The listing needs restating word for word.

*** DATASET SECTION ***

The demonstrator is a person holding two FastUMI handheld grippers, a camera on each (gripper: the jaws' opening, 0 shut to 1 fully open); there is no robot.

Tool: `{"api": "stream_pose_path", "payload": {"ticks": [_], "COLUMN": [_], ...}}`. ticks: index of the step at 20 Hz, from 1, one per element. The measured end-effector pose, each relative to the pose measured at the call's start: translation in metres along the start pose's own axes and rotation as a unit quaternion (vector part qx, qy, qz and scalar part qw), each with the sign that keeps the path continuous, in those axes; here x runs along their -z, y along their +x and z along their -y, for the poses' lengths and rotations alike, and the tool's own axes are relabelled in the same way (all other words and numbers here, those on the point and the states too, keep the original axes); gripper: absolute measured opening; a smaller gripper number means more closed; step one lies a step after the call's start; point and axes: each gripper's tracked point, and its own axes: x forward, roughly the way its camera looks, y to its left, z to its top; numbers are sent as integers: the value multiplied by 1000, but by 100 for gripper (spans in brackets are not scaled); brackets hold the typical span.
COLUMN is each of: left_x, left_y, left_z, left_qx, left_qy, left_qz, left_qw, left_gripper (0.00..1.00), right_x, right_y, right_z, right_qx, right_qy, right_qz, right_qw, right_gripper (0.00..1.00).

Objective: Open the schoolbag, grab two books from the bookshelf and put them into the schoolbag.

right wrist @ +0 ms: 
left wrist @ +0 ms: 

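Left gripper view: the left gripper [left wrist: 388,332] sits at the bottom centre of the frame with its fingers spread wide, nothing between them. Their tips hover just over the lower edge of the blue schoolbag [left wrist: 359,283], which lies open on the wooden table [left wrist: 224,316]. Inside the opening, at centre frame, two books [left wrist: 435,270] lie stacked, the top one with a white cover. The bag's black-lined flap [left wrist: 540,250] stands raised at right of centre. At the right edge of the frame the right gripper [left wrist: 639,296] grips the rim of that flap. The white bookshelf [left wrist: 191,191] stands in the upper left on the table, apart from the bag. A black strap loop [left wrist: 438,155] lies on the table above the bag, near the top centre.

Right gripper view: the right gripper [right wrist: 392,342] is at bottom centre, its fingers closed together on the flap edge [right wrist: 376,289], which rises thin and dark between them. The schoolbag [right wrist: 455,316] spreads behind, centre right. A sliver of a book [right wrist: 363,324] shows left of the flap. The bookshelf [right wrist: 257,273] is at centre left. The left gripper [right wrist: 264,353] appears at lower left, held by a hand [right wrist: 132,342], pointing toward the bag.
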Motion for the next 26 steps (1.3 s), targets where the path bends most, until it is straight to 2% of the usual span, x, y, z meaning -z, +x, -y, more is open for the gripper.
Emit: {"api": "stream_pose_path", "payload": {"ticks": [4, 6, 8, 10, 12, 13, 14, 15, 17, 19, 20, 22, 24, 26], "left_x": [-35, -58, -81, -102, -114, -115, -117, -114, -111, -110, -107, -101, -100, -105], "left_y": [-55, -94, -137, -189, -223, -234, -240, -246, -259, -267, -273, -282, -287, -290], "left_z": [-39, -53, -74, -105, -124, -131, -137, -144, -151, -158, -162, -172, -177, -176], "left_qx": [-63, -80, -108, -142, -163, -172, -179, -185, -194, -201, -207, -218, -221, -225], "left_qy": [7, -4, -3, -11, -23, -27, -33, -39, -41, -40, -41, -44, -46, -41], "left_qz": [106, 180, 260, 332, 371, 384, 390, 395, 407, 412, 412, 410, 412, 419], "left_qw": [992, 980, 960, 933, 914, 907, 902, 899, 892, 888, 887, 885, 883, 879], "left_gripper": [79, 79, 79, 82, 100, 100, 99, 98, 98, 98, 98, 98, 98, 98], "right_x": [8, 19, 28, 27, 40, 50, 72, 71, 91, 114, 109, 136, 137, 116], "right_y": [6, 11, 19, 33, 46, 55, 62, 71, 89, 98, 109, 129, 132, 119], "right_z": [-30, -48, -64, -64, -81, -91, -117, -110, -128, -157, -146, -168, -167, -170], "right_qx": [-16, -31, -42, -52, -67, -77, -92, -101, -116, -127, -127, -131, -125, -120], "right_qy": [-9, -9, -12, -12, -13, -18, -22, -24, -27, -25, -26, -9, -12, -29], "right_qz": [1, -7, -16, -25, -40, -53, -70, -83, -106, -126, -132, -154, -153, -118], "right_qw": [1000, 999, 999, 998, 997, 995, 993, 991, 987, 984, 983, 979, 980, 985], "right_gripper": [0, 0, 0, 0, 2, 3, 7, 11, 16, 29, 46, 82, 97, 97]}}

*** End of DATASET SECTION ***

RESPONSE BELOW:
The demonstrator is a person holding two FastUMI handheld grippers, a camera on each (gripper: the jaws' opening, 0 shut to 1 fully open); there is no robot.

Tool: `{"api": "stream_pose_path", "payload": {"ticks": [_], "COLUMN": [_], ...}}`. ticks: index of the step at 20 Hz, from 1, one per element. The measured end-effector pose, each relative to the pose measured at the call's start: translation in metres along the start pose's own axes and rotation as a unit quaternion (vector part qx, qy, qz and scalar part qw), each with the sign that keeps the path continuous, in those axes; here x runs along their -z, y along their +x and z along their -y, for the poses' lengths and rotations alike, and the tool's own axes are relabelled in the same way (all other words and numbers here, those on the point and the states too, keep the original axes); gripper: absolute measured opening; a smaller gripper number means more closed; step one lies a step after the call's start; point and axes: each gripper's tracked point, and its own axes: x forward, roughly the way its camera looks, y to its left, z to its top; numbers are sent as integers: the value multiplied by 1000, but by 100 for gripper (spans in brackets are not scaled); brackets hold the typical span.
COLUMN is each of: left_x, left_y, left_z, left_qx, left_qy, left_qz, left_qw, left_gripper (0.00..1.00), right_x, right_y, right_z, right_qx, right_qy, right_qz, right_qw, right_gripper (0.00..1.00).

Objective: Open the schoolbag, grab two books from the bookshelf and put them into the schoolbag.

right wrist @ +0 ms: 
left wrist @ +0 ms: 

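Left gripper view: the left gripper [left wrist: 388,332] sits at the bottom centre of the frame with its fingers spread wide, nothing between them. Their tips hover just over the lower edge of the blue schoolbag [left wrist: 359,283], which lies open on the wooden table [left wrist: 224,316]. Inside the opening, at centre frame, two books [left wrist: 435,270] lie stacked, the top one with a white cover. The bag's black-lined flap [left wrist: 540,250] stands raised at right of centre. At the right edge of the frame the right gripper [left wrist: 639,296] grips the rim of that flap. The white bookshelf [left wrist: 191,191] stands in the upper left on the table, apart from the bag. A black strap loop [left wrist: 438,155] lies on the table above the bag, near the top centre.

Right gripper view: the right gripper [right wrist: 392,342] is at bottom centre, its fingers closed together on the flap edge [right wrist: 376,289], which rises thin and dark between them. The schoolbag [right wrist: 455,316] spreads behind, centre right. A sliver of a book [right wrist: 363,324] shows left of the flap. The bookshelf [right wrist: 257,273] is at centre left. The left gripper [right wrist: 264,353] appears at lower left, held by a hand [right wrist: 132,342], pointing toward the bag.
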Motion for the next 26 steps (1.3 s), targets where the path bends most, until it is straight to 2% of the usual span, x, y, z meaning -z, +x, -y, more is open for the gripper.
Emit: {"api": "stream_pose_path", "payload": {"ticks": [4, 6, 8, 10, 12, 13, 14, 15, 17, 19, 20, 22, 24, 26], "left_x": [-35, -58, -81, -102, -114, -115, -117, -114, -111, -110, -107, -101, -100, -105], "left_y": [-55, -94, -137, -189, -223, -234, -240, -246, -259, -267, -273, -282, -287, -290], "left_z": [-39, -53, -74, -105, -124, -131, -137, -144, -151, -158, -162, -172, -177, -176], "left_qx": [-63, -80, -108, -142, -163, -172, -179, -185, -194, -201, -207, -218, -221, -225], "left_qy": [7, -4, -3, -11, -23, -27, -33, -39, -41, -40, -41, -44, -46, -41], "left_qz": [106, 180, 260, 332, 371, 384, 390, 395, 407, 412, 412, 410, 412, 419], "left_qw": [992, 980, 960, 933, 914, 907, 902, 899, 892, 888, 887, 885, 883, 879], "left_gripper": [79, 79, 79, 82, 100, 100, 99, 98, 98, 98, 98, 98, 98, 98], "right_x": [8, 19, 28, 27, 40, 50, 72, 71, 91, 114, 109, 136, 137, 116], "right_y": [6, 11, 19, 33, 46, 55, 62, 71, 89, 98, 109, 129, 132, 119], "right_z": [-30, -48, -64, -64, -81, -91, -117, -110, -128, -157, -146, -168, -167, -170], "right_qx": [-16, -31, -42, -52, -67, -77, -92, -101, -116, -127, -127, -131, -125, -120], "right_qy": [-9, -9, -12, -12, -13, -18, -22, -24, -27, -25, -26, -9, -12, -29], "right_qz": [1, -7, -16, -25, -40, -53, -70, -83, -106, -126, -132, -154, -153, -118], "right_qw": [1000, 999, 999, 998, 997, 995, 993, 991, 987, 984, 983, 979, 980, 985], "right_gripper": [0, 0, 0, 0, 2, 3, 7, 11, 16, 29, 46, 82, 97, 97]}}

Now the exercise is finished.